__TASK DIRECTIONS__. Needed from the entries below: every line that holds the word "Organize".

__THE DATA__.
......

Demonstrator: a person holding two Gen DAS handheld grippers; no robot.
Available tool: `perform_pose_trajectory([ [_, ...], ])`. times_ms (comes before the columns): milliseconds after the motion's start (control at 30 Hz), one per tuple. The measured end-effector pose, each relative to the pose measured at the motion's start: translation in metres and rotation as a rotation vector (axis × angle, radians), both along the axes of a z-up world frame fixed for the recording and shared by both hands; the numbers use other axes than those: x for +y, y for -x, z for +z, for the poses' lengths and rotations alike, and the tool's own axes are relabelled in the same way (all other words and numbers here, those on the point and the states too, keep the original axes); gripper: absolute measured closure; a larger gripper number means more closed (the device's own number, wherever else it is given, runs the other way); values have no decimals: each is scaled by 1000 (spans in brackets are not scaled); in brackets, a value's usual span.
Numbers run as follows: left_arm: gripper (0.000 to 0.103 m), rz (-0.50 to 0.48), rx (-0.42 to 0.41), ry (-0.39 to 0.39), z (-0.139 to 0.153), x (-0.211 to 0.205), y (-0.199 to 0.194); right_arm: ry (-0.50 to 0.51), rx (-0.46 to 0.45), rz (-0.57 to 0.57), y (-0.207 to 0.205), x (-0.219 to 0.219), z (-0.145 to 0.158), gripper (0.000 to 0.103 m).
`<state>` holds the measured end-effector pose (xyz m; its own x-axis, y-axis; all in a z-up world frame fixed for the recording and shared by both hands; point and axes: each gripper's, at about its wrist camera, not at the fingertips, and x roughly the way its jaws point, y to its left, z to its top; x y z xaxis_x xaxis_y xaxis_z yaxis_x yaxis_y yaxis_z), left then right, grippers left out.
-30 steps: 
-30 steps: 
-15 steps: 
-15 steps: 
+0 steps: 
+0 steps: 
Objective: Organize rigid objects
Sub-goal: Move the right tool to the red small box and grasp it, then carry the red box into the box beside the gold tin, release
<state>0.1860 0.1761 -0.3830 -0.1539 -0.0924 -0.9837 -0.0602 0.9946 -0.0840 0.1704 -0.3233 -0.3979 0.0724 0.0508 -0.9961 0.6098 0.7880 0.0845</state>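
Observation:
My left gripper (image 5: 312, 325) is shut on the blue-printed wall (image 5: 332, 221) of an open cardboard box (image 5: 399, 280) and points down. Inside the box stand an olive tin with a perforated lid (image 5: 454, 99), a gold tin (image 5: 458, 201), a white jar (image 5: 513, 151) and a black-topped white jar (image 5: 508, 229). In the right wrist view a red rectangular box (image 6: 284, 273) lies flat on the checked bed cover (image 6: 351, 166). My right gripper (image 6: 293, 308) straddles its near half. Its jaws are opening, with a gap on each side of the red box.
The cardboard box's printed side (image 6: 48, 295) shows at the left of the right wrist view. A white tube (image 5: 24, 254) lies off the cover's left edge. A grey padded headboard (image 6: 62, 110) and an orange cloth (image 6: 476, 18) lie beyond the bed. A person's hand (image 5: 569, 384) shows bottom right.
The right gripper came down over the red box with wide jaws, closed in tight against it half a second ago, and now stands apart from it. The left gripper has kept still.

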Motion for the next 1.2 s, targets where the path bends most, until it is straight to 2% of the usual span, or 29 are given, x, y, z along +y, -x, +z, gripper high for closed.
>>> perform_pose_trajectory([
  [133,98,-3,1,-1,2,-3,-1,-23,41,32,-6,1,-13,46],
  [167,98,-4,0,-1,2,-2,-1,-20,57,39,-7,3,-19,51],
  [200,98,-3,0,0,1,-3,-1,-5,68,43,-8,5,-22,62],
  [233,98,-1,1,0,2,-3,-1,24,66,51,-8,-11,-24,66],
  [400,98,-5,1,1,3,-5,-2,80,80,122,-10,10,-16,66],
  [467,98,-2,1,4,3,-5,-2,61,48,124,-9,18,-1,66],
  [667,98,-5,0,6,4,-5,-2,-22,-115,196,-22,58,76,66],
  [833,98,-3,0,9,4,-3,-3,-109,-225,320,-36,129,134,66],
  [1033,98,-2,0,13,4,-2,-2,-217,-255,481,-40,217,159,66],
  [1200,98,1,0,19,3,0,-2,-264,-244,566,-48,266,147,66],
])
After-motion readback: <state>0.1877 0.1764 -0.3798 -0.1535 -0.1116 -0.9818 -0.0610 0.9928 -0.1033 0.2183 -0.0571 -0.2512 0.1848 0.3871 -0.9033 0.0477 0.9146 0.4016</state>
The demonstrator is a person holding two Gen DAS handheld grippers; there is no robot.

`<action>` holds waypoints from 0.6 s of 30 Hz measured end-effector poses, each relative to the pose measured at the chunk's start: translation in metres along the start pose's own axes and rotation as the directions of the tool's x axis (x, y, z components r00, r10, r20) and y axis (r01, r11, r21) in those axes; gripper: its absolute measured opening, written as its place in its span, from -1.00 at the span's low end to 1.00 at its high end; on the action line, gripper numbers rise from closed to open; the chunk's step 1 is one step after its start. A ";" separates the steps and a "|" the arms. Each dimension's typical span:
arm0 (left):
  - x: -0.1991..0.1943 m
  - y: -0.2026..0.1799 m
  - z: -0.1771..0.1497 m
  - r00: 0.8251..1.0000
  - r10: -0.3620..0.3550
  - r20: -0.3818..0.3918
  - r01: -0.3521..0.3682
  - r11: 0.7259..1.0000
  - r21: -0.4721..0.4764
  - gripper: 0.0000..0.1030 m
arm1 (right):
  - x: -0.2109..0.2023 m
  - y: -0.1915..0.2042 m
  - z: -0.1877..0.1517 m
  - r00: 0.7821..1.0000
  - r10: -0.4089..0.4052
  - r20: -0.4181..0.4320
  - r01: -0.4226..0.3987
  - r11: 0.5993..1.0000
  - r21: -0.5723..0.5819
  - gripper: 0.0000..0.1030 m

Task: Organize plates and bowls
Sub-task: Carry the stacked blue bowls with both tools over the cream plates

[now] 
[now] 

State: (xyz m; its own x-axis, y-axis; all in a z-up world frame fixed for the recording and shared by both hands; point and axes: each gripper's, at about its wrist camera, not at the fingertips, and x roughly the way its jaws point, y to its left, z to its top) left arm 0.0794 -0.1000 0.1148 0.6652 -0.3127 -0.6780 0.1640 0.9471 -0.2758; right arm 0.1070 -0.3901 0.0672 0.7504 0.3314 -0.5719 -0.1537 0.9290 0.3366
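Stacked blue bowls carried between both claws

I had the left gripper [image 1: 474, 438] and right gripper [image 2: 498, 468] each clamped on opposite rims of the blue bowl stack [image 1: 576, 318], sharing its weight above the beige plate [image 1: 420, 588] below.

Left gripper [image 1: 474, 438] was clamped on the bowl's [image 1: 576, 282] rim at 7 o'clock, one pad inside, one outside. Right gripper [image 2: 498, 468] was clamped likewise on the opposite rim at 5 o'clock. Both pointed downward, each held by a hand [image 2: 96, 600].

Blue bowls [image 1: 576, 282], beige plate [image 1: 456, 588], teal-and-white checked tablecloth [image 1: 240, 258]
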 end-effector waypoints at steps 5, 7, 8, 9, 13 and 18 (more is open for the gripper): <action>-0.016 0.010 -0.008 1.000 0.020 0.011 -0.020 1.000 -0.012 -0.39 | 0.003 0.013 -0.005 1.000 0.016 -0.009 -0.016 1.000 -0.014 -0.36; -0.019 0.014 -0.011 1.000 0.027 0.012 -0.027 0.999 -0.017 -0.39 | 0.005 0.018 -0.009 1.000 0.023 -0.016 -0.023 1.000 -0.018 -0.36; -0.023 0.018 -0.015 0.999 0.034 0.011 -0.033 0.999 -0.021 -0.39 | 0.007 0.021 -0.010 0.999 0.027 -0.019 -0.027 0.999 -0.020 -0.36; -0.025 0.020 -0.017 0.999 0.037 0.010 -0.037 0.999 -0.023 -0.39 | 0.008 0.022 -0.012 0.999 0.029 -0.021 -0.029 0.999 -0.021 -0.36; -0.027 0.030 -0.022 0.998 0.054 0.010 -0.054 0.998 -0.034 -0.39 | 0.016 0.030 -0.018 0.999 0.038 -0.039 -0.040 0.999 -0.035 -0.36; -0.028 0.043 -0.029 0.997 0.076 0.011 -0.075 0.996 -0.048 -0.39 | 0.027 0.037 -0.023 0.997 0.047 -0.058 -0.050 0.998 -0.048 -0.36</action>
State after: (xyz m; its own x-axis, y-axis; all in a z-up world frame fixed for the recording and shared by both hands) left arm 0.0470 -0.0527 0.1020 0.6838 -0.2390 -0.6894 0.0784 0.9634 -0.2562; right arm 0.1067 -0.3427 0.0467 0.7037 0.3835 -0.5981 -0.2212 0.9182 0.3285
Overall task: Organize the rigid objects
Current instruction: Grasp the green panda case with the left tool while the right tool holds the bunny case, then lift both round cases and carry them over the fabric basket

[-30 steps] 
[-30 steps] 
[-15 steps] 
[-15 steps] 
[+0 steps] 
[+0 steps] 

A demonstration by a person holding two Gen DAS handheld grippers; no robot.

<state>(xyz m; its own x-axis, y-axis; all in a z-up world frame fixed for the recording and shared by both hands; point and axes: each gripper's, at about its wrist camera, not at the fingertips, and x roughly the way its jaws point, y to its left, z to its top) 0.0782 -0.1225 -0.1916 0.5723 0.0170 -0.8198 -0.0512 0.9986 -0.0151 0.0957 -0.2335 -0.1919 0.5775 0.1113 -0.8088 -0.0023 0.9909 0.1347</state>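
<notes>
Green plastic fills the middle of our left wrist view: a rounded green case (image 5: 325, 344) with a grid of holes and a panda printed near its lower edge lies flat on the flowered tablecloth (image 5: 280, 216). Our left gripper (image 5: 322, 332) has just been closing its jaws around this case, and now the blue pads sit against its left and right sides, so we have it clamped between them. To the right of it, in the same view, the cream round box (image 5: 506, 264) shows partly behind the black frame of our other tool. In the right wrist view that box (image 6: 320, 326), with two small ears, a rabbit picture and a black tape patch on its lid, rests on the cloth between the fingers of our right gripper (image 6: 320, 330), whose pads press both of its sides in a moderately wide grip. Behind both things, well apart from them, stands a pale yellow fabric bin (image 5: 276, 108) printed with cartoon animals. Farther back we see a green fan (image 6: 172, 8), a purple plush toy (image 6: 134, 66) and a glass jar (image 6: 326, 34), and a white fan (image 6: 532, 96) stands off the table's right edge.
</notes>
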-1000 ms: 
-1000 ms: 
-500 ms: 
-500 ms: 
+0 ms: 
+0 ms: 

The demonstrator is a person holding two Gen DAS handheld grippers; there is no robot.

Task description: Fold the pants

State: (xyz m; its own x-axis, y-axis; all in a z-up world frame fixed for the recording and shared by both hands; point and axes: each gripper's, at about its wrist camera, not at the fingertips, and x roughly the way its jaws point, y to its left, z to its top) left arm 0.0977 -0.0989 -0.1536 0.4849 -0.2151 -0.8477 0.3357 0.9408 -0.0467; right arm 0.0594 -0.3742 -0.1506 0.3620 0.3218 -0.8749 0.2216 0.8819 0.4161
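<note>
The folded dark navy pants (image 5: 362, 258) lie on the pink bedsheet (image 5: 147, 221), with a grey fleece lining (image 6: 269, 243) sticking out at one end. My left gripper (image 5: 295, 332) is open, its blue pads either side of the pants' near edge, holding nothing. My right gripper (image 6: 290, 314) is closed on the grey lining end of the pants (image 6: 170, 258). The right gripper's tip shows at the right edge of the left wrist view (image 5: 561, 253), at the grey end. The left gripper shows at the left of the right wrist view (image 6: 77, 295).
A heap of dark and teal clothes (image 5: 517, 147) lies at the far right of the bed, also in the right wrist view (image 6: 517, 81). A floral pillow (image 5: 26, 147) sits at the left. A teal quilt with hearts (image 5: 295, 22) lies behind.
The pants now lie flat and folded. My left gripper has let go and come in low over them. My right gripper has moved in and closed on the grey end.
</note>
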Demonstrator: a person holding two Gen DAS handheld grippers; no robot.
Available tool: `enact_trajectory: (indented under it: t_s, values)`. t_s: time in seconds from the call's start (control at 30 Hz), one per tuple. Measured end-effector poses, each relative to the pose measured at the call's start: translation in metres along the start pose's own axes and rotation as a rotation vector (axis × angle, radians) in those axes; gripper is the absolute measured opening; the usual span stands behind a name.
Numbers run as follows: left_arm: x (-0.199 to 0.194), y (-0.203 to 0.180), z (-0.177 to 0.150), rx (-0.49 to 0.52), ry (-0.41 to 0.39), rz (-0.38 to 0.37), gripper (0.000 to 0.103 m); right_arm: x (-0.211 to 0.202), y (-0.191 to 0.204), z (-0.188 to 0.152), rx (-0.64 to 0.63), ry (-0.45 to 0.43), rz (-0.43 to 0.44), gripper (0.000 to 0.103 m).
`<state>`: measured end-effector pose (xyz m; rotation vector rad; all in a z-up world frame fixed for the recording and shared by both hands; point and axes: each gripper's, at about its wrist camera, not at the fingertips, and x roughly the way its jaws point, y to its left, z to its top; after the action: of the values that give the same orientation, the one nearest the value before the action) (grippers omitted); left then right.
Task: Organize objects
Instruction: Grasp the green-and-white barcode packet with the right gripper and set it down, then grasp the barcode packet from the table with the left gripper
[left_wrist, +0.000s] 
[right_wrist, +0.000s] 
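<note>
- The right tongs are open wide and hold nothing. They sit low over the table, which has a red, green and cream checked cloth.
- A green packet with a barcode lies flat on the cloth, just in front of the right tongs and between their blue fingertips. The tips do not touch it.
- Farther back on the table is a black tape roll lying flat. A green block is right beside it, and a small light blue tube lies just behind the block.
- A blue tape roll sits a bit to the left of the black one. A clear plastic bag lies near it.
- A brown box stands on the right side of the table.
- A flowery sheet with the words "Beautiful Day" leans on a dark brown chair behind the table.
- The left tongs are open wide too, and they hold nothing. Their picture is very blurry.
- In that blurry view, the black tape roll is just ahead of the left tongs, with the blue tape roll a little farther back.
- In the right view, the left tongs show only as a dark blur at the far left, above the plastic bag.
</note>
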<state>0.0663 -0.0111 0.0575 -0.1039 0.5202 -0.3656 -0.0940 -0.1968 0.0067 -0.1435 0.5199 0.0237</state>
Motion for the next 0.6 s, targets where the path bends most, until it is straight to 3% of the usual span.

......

__RESULT BELOW__.
Objective: Organize rigid objects
Task: Organize plates and bowls
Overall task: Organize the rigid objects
Task: Organize objects

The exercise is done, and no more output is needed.